My face turned red as I officially stopped repressing the whole-hearted chuckle that had been building up inside of me. Despite my attempts to close-off my heart to him, my subconscious instincts couldn’t resist putting on his hoodie. I had been denying him- and myself, the joy that our relationship gave us, but I couldn’t keep resisting what I really felt.
“I love you too, ok! That’s my final response!”
The dam had broken. The three words I had been waiting to hear for the last five months finally flowed out of his heart and mouth like water. Was this our saving grace? The miracle that could repair the thread we were hanging on by? Or was it just another reason to leave?

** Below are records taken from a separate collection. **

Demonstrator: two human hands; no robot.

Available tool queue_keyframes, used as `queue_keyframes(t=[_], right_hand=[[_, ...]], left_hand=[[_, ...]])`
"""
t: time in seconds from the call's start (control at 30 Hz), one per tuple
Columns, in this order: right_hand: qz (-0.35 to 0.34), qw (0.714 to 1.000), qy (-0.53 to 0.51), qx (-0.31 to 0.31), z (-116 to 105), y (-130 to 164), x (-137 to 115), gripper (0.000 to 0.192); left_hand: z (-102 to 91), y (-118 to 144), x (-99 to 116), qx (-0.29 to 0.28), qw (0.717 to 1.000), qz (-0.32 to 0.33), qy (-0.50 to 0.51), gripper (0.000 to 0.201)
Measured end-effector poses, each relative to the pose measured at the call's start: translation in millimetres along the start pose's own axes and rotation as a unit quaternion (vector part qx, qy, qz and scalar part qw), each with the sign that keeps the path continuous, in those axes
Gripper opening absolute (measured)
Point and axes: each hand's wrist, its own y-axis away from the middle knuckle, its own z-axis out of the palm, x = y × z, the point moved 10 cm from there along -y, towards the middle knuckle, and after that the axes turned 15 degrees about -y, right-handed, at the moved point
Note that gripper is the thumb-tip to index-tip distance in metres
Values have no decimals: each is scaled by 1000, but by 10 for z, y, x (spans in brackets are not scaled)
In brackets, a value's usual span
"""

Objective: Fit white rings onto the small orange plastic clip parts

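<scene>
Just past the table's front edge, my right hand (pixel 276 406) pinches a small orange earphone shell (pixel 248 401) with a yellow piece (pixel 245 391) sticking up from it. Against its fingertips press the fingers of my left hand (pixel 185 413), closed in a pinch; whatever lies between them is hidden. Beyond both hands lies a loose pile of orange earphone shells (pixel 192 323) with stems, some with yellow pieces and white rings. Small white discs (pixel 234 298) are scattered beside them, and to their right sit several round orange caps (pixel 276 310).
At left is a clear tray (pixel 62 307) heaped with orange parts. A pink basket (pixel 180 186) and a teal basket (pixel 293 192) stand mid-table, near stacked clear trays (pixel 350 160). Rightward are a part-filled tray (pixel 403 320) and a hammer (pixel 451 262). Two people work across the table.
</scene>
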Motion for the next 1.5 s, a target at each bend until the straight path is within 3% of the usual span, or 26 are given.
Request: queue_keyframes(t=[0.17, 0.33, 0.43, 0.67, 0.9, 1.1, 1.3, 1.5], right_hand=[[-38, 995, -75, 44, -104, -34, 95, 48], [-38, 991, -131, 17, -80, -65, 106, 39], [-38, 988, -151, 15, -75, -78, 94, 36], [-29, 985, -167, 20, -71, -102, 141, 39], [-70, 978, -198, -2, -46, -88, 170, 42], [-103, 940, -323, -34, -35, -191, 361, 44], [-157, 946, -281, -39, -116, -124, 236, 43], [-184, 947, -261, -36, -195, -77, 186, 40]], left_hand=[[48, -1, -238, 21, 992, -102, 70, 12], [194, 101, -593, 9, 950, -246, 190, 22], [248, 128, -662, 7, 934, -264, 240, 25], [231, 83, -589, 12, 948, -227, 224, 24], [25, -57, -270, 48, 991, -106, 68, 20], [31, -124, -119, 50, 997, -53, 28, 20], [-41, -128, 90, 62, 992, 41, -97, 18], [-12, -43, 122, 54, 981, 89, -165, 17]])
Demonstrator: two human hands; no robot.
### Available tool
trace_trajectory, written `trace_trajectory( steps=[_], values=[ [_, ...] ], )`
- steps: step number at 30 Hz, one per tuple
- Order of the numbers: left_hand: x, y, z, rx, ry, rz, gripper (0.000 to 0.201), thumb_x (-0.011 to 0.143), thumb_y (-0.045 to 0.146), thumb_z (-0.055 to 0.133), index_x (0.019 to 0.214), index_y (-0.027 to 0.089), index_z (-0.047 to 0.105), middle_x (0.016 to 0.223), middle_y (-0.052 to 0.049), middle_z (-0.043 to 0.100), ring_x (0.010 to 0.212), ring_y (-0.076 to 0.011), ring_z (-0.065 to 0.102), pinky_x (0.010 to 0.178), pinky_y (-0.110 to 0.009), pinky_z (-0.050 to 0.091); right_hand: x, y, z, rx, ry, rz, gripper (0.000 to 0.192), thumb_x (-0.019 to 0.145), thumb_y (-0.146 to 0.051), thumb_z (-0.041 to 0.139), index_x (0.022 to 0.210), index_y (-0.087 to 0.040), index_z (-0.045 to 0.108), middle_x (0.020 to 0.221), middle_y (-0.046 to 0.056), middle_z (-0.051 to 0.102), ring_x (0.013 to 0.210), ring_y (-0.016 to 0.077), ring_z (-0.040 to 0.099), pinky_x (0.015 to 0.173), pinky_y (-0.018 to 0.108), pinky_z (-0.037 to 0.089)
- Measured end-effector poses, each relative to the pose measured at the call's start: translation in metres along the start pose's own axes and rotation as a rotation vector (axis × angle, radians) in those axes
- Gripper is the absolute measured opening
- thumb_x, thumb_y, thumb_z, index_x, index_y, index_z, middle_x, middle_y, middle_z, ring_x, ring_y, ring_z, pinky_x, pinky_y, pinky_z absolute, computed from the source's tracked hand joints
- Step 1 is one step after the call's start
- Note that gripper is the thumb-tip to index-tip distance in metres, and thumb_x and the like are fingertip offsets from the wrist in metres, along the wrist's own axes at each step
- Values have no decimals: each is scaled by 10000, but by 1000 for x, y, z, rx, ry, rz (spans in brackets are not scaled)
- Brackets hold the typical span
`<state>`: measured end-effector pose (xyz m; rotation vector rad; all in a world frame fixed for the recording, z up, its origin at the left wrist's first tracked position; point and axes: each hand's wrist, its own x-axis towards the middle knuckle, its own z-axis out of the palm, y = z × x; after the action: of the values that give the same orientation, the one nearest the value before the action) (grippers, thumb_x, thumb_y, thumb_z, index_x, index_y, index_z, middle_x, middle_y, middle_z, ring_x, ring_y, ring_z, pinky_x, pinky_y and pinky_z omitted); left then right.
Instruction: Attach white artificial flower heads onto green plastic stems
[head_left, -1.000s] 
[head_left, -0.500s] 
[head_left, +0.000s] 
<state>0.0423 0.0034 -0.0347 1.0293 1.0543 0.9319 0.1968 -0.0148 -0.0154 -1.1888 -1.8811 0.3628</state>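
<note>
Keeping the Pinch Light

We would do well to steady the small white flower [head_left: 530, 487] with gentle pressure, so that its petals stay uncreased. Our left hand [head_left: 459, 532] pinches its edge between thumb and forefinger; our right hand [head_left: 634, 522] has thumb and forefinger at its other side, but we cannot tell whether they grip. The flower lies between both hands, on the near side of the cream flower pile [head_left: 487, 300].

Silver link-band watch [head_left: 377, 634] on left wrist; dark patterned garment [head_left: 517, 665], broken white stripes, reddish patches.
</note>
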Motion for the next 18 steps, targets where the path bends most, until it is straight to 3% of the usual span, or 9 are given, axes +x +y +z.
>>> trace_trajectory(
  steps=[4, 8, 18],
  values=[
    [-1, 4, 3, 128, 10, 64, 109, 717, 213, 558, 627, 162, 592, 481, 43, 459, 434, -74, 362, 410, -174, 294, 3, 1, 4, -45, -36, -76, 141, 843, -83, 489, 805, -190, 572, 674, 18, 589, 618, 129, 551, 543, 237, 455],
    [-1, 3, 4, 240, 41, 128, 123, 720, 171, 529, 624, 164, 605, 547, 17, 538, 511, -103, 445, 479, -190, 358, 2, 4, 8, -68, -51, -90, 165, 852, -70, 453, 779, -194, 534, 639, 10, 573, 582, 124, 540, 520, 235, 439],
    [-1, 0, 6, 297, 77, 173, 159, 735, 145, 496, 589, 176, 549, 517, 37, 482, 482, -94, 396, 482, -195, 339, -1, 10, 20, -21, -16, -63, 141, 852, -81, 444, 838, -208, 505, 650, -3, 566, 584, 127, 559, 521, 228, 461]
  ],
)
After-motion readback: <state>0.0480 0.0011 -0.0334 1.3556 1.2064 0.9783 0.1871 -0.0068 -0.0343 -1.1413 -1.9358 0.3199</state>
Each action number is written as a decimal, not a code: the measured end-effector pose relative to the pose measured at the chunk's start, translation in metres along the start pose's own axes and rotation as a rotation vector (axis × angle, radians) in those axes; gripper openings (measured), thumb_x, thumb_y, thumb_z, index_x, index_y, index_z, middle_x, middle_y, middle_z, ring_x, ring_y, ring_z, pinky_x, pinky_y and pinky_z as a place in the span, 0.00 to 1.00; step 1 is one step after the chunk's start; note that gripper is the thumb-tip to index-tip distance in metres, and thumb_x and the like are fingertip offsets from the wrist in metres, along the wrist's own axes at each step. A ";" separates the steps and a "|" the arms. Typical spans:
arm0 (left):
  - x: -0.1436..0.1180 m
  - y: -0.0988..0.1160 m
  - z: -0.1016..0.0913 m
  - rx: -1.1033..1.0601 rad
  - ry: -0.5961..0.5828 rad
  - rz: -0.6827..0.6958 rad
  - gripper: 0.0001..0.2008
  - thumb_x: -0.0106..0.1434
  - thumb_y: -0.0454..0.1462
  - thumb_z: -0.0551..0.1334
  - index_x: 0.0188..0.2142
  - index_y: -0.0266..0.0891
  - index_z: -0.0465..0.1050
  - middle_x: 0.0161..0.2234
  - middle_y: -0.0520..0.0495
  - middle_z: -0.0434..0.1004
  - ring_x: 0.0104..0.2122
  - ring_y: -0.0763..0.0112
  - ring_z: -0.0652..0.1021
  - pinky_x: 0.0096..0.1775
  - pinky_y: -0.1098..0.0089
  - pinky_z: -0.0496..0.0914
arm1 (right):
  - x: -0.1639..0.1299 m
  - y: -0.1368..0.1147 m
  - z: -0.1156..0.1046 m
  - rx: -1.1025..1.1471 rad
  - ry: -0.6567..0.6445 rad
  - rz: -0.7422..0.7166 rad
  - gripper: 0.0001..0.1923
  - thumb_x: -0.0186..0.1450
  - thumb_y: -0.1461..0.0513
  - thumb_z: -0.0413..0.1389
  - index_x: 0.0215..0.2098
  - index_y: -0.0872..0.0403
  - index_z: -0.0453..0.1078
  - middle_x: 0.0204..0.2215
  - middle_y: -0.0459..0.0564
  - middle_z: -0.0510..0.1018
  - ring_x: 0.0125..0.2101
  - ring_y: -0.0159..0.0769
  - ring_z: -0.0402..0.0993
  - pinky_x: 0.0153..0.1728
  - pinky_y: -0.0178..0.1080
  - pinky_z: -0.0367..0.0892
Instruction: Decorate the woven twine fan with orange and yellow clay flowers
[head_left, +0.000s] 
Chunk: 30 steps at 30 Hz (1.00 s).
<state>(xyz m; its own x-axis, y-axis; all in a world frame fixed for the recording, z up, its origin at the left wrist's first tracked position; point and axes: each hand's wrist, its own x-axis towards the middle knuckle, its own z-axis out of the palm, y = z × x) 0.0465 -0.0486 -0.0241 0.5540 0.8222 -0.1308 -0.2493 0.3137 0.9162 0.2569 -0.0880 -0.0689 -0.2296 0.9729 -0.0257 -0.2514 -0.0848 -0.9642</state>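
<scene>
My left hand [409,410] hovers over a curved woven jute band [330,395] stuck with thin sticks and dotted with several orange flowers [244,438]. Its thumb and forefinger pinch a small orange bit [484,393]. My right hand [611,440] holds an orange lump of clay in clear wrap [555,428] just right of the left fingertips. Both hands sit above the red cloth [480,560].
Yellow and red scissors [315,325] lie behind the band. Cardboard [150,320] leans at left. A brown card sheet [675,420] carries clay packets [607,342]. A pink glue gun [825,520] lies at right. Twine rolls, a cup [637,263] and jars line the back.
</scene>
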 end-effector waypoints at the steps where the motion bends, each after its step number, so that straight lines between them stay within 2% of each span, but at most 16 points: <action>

As he gripped my hand, almost shaking the table with his laughter, I uttered the words that I knew would break both my heart and his.
“But I can’t stay with you”
His smile quickly faded and his brow furrowed. I could have just kicked a puppy and it would have given me a less pained expression than his. He opened his mouth to object at the same time I started spewing my defense.
“I mean come on, Jacob, you know it’s for the better. You’re going to find someone prettier, and smarter, or maybe-”
He cut me off with a single word.
“No.”
“No?”
“Madi, I just told you I love you. None of the girls at that school will ever come close to what I feel for you. I’m not letting you leave me just because you’re scared I’ll leave you.”
This was the most direct he had been with his feelings since the day he first asked me to this same coffee shop. A declaration of love? A promise to stay? I could get used to this, but the same rule applied: I can’t.
He saw right through me at that moment. It was most likely due to the tears welling in my eyes that were threatening to ruin the mascara I wore everyday. The same mascara he gave to me on my birthday. Or maybe it was the way I had been fidgeting with the locket I had refused to take off since Valentine’s Day. It could have even been the way my bottom lip that I had his favorite flavor of my lipgloss to was trembling. Whatever it was, we both knew that this couldn’t end here. The pieces of him I carried everywhere had become a part of me, and he was the same way. I could reach out and touch my hair tie he kept around his wrist, or lean over and smell the cologne I complimented him on the first time I tried flirting with him. I gripped his hand harder. I couldn’t let go.
“Madi, I will do whatever it takes over the next few months that we’re both here to keep you with me. I can’t leave you.”
The tears began to spill out, but they were accompanied with a smile and a nod.
“I can’t leave you either, Jacob, but I just wish we had more time.
“Don’t worry Madi. We have all the time in the world.”